Kendilerine tanınan ücretsiz ve yarı ücretli kartlarıyla seyahat özgürlüğü kazandılar. 

Toplu taşıma araçlarında yer bulup oturabildiklerinde yüzünde hüzün mü? Tebessüm mü? Olduğunu kestiremediğimiz “İSTANBUL’U SEYREDİYORUM” dercesine gözleri kapalı haliyle;

İlk hatırladığı çocukluk günlerini, ergenlik ve gençlik dönemini, çalışma hayatını, hayat ve geçim meşgalelerini…

En çok da akıp giden tutamadığı, en kolay harcadığı zamanı…

DÜŞÜNÜYORLAR gibi gelir hep.

Bir de onlarla göz göze gelmemek için engizisyon giyotini yemişçesine başı öne düşen Y ve Z kuşağına mensup gençler…

Kulaklarında kulaklık, ellerindeki telefonlarla bütünleşmiş, uyur pozisyon çoğunlukla…

İnmeleri gereken durak, anons edildiğinde ‘Ölüler Günü’ filmindeki zombi karakterleriymişçesine birden canlanıp, kapıya doğru hareketlendiklerinde…

VALLAHİ!..

Hepiniz sahtecisiniz, yüzünüzdeki maskeler ve kulağınızdaki kulaklıklarla,

Elinizdeki telefonlarla bütünleşen umarsız ve kendinize saygısızlığınızla… 

Yok saydığınız, görmezden geldiğiniz bu insanlar saygıyı hak ediyorlar…

Diyordu;

Hançeresini yırtarcasına… Avaz avaz yanındaki hanımefendinin elini sıkıca kavrayan çakır gözlü, sakallı ihtiyar delikanlı…

Kendisine yönelen, sorgulayıcı bakışlara aldırış etmeden…

Sanki o bakışlar; bugün ki yokluk ve yoksulluğun müsebbibi olanlar bu kuşağın yüzde kaçını oluşturuyorlar?

Saygıyı hak eden yaş almış insan sayısı,

Bunların oransal olarak ne kadarı; edebiyatla alakasız edebiyatçılardan,

Farklı görünmek adına her şeye itiraz eden eleştiren; kendince tavır takınan entelektüellerden,

Bir bilgi akımının ya da biliminin temelini oluşturan, ilkeler bütünlüğünü önemsemenin kıyısından geçmeyen felsefecilerden,

Uhrevi alemi kendince yorumlayan dinbazlardan,

Tarihine düşman tarihçilerinden,

Her konuda sözü olan cahillerden oluşuyor.

Der gibiydiler.

Bu arada bir başka ses yankılandı; “YETERSİZ BAKİYE…”
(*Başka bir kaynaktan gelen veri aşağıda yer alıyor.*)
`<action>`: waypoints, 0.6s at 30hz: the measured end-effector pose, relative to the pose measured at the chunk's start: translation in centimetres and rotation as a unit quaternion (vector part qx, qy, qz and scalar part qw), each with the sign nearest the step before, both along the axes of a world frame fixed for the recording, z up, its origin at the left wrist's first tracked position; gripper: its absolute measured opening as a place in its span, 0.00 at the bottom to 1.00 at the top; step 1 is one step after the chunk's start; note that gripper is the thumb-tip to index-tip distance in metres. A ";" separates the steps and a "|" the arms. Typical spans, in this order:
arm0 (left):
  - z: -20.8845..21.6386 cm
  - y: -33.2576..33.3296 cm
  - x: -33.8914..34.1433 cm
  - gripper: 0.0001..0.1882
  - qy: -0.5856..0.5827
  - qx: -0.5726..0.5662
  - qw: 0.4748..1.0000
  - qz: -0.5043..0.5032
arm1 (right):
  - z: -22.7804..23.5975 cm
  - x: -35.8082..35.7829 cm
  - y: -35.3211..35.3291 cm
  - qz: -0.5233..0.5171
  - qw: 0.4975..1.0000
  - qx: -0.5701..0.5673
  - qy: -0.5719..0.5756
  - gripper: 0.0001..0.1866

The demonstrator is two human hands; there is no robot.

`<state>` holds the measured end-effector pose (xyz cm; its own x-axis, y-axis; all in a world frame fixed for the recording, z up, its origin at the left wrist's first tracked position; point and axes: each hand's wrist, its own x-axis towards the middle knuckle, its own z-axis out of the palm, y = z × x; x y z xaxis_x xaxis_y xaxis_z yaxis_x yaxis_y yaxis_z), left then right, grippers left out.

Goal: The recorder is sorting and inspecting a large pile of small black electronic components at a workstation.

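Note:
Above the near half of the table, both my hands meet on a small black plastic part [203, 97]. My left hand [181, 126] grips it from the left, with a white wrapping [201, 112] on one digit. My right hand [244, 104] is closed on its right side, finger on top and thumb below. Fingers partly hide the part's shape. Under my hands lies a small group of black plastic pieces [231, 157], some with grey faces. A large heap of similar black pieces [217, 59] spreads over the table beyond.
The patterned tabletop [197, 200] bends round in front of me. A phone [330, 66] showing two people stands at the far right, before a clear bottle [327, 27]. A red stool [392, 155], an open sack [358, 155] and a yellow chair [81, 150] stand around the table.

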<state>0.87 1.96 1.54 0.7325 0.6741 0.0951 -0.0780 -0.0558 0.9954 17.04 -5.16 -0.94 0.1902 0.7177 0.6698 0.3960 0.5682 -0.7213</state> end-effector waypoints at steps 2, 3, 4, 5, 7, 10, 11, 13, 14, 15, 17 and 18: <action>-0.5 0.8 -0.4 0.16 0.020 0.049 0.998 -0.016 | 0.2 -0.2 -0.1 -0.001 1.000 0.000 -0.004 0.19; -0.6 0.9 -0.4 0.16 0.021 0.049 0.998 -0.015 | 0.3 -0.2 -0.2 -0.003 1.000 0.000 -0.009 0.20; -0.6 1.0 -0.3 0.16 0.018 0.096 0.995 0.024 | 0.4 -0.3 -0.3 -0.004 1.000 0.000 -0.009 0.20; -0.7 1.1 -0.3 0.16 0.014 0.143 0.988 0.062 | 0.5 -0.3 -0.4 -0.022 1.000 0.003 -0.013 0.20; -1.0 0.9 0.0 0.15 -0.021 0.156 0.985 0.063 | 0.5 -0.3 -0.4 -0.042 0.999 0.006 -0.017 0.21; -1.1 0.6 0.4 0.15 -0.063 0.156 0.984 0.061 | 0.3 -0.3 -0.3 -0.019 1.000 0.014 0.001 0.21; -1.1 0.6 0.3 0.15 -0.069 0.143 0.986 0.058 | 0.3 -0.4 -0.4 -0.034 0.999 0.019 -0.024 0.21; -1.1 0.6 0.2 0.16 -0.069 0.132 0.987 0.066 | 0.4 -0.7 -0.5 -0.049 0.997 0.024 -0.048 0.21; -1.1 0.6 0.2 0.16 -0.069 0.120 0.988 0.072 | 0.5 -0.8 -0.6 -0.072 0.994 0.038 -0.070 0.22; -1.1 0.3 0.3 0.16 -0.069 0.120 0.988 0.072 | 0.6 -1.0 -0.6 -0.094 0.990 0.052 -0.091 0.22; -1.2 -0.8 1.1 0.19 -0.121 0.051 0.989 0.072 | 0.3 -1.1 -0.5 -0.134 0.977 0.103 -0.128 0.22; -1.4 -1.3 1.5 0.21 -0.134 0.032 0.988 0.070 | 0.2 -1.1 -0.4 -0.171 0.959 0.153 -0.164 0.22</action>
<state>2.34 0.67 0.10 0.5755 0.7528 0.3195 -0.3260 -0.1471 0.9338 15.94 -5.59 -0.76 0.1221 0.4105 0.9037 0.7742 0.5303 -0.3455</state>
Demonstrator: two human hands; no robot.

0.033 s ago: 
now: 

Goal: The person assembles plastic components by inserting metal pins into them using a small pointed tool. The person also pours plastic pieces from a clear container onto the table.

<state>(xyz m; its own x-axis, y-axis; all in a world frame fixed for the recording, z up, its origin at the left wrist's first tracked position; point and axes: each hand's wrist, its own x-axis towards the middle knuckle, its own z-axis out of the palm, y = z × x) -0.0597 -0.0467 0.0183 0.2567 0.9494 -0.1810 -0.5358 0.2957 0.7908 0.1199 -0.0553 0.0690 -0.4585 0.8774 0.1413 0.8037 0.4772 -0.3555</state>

Elinde İstanbul Kart etrafındakilere; “Yeterli bakiyesi olan kart sahibi yok mu?” Dercesine bakan gözlerle vatandaş…

Önceleri; “At abi, hanımefendi, arkadaş buradan ödemeni yapabilirsin” diyenler, bu fiyat artışları sonrası, kendileri, hiç olmazsa toplu taşımada bakiye yetersizliğine düşmemek için;

Sesi duymazdan, yardım için bakan gözleri görmezden geldiler, arkalarını döndüler umarsızca…

Şükür ki yetersiz bakiye sesi karta tahvil edilmiş umumi tuvalet girişinde duyulmadı.

O zaman vatandaş altına s...ştı....

Bizi kıskananlar önce ihtiyaç gör, sonra öde işlemini başlatmışlar.

Eeey…

Halkın çıkarına olduğu iddiasıyla gensoru verip çoğunluğu sağlayabilecekleri halde oturuma katılmayan muhalif milletvekilleri

Ve muhalif vekil sayısına göre pozisyon alarak grup oluşturan iktidar vekilleri...

Siz oradan baktığınızda bizleri aptal olarak mı görüyorsunuz?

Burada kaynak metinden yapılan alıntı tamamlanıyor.